The foundation is named for the Swiss native, Mosè Giacomo Bertoni, who moved with his whole family and forty other Swiss citizens to northeast Argentina to establish an anarchist, farming community, and ended up in Paraguay after that political project failed. He is most famous now for having been the first scientist to describe the local Stevia rebaudiana plant (Kaa-he-e, or “sweet herb”), which has now become a popular and expensive, alternative sweetener, 100 years later. The foundation, was organized in 1988, a year before the fall of the dictatorship, as a land trust based in the United States and chose its name to honor Bertoni’s 19th century commitment to nature in Paraguay.
Thirty years later the fundacion’s work is extensive and includes various social enterprises, a girl’s training high school, a blood conversion plant, and other projects, including several nature reserves, but it’s origin story is also its signature project and main contribution to Paraguayan environmental and conservation work, the Reserva Natural del Bosque Mbaracayú. The 158,000 acres reserve is the last major track of virgin Atlantic Forest land in Paraguay.
The back story Speranza told us was fascinating. They acquired the property from the World Bank, which had seized the tract as collateral for a loan that went bad to the country. They were preparing to sell the land for $7 million USD to a Brazilian agribusiness company, when the US-based Nature Conservancy alerted Paraguayans to the news, who organized the fundacion and began intensive lobbying to convince the World Bank to halt the sale and eventually reduce the price to $2 million USD, which they then raised successfully including a $500,000 contribution from USAID. Michael Stipes of REM fame and the band also gave them $800,000 over the years, which deserves some props as well.
They were stuck trying to figure out how to finance and maintain the reserve though. They solved this problem in a creative, though curious, way. They sold the carbon-credits to AES, Applied Energy Systems, the giant Arlington, Virginia energy company whose properties include Indianapolis Power & Light and power plants they have built and operate all around the world. AES was building a plant in Hawaii that was going to generate huge levels of pollution, estimated at 12 million tons of carbon and 40 million tons of CO2, and paid the Fundacion $2 million US at 15 cents per ton of carbon for the carbon-credits based on the positive emissions from the Reserve. Esperanza was frank in saying that it was an easy deal for them since they were going to be providing that positive impact anyway. Essentially, this carbon credit deal was good for the fundacion and gave AES a cheap break, but didn’t actually add any benefit whatsoever to protecting the environment or offsetting the adverse impact on the climate being created by the plant, adding more fuel to the fire of whether carbon-credits are much more than a corporate scam at the expense of the environment. The fundacion used the money as an endowment, operating on the interest created by the purchase which grew to $7 million USD until 2009’s recession which set them back $2.5 million on their reserves.
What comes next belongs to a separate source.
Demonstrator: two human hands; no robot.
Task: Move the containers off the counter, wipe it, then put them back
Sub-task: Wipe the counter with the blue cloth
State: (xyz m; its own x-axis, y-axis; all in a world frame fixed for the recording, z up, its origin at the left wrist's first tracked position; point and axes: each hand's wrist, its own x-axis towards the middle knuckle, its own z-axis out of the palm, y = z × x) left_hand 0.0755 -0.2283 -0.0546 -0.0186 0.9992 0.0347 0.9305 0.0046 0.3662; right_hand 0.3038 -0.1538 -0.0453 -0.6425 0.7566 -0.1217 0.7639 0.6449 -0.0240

The biggest problem they face in the Reserve is stopping illegal marijuana cultivation, which they monitor with drones because of the danger, but have failed to get the government to stop. Esperanza mentioned that they were facing the most tragic event in their history since two of their four rangers in a much, much smaller reserve in the southern part of the country, had been killed in recent weeks by poachers there.
We were all impressed, and their work is vital in Paraguay. Seeing the Reserve and Gran Chaco in the eastern part of the country, which is the largest forest in South America after the Amazon, needs to be on everyone’s must-see list, and thanks to the work of the Fundacion, no matter how the sausage was made, there’s a chance it will last long enough under their protection for many to witness.